REQUIRED ACTION - Which lines in the data below contain the word "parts"? Pull each of them out.

• • • • • • •

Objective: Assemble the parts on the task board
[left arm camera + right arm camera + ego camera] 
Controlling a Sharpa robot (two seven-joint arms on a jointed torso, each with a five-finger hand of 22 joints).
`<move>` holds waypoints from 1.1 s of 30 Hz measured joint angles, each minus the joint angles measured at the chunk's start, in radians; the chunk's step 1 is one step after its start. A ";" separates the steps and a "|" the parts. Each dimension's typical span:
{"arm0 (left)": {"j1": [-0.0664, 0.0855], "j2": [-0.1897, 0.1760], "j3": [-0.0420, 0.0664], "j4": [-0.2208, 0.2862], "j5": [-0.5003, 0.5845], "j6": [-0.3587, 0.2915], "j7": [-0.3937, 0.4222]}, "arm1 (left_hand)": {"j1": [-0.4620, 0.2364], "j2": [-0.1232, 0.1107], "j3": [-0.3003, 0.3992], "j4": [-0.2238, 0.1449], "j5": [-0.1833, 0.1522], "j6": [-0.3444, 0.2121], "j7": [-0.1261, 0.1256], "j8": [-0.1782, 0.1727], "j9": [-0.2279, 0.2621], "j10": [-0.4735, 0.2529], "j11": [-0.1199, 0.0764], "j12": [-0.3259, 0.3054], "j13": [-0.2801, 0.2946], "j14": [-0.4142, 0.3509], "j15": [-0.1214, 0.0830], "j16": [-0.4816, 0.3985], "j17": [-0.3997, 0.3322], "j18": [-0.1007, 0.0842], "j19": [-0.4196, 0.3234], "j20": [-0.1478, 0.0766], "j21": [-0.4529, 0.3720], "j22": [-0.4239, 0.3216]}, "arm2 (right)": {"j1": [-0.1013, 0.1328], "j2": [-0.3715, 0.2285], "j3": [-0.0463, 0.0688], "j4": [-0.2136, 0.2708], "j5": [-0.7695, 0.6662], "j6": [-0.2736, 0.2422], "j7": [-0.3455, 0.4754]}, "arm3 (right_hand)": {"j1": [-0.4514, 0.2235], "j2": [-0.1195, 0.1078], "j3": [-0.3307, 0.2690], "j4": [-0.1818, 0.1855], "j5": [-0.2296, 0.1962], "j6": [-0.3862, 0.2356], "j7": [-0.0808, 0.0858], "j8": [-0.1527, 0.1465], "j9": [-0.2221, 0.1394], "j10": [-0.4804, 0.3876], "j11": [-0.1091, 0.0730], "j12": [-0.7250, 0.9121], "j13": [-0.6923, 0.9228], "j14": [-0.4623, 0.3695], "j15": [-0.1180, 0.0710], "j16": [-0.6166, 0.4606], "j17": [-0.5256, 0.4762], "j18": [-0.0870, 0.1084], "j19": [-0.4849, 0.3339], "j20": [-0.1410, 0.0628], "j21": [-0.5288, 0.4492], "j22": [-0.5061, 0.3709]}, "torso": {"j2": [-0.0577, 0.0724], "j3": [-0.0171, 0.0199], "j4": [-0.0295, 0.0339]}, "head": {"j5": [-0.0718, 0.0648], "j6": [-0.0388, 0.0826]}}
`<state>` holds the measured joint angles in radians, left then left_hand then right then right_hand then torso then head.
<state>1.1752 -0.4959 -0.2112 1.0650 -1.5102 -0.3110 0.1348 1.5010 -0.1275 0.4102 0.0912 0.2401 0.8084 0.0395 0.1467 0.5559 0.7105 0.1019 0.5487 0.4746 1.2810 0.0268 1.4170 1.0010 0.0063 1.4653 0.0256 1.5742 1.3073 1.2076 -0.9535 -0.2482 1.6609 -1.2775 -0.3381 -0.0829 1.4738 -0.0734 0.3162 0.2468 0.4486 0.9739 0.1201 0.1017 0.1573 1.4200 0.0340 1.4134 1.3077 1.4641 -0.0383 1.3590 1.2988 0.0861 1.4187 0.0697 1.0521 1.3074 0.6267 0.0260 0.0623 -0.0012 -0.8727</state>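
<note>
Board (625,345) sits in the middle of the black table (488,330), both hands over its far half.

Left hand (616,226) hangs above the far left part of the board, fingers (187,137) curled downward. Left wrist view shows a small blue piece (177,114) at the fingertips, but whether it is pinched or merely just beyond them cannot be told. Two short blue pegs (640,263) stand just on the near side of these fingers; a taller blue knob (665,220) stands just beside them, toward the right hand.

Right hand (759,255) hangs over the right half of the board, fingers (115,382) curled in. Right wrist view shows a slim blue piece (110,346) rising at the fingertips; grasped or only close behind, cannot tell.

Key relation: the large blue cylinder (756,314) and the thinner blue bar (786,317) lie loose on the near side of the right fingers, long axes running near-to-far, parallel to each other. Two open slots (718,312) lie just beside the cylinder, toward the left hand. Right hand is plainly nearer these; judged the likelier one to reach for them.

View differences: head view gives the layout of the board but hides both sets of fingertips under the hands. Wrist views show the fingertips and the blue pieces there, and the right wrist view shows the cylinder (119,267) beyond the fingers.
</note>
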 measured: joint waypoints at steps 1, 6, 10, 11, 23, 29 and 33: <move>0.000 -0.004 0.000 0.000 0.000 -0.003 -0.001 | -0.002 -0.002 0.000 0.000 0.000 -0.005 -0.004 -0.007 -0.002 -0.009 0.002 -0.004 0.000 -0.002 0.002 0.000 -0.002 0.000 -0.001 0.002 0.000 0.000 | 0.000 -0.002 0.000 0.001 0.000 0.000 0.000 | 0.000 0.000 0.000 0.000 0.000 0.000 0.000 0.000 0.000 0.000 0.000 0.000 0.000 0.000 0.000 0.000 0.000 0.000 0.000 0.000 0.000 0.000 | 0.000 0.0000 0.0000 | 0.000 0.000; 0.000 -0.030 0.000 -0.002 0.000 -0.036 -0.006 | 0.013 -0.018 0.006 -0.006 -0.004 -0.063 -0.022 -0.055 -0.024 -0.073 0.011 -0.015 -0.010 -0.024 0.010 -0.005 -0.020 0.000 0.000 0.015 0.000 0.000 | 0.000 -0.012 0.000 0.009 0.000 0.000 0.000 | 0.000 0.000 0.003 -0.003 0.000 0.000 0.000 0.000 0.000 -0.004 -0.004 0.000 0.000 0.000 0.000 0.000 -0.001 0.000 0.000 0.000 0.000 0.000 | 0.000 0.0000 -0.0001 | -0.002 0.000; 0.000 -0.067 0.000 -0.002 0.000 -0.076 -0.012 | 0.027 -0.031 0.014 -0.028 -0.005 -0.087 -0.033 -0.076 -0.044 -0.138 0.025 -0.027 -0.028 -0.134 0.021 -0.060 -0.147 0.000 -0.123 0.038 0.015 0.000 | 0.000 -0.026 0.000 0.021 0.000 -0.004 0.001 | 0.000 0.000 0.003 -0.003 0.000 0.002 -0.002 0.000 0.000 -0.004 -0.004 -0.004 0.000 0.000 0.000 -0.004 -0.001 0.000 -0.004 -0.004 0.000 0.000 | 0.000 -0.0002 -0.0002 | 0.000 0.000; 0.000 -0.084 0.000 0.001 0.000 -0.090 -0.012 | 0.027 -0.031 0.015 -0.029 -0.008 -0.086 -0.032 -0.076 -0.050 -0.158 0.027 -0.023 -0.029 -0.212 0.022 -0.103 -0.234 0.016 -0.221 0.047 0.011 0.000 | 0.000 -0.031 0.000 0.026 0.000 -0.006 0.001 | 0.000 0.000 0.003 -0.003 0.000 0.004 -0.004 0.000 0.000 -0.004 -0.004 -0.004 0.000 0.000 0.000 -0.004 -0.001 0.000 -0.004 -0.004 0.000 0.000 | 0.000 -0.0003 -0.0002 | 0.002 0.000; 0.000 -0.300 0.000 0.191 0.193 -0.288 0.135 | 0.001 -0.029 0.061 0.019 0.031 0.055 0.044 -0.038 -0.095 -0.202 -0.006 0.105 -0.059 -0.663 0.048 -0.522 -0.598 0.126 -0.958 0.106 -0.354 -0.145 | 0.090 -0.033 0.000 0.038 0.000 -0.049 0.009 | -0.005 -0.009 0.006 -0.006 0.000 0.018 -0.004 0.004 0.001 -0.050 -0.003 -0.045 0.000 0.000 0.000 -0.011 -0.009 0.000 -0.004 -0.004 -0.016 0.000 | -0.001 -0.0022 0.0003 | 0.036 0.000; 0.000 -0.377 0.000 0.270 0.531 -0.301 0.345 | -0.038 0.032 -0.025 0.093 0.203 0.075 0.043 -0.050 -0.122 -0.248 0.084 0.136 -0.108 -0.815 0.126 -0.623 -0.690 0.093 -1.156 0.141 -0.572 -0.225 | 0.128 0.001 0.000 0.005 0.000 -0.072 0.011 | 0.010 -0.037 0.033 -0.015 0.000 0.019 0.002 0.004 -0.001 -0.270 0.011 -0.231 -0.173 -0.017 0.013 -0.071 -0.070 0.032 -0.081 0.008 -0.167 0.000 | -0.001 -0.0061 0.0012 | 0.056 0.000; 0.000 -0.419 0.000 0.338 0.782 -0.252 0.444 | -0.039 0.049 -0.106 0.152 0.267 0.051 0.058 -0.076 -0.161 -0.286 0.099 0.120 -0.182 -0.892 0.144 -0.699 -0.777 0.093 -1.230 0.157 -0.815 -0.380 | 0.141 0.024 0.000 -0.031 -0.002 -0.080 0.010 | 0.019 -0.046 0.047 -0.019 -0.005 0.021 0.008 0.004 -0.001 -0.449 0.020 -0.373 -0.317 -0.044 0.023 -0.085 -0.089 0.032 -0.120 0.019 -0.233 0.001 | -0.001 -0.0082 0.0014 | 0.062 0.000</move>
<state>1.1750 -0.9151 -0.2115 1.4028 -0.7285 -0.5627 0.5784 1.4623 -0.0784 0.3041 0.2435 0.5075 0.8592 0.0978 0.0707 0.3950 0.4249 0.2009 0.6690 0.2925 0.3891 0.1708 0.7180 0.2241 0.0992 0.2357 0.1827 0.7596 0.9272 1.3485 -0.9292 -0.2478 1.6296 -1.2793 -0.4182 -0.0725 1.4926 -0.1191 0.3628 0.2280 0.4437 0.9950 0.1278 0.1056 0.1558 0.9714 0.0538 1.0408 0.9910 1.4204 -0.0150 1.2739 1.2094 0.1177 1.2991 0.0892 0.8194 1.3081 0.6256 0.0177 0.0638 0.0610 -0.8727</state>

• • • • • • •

SOLUTION FOR THIS PROBLEM -
Objective: Assemble the parts on the task board
`<move>` holds waypoints from 1.1 s of 30 Hz measured joint angles, each minus the joint angles measured at the chunk's start, in radians; the chunk's step 1 is one step after its start. A ";" separates the steps and a "|" the parts. Each dimension's typical span:

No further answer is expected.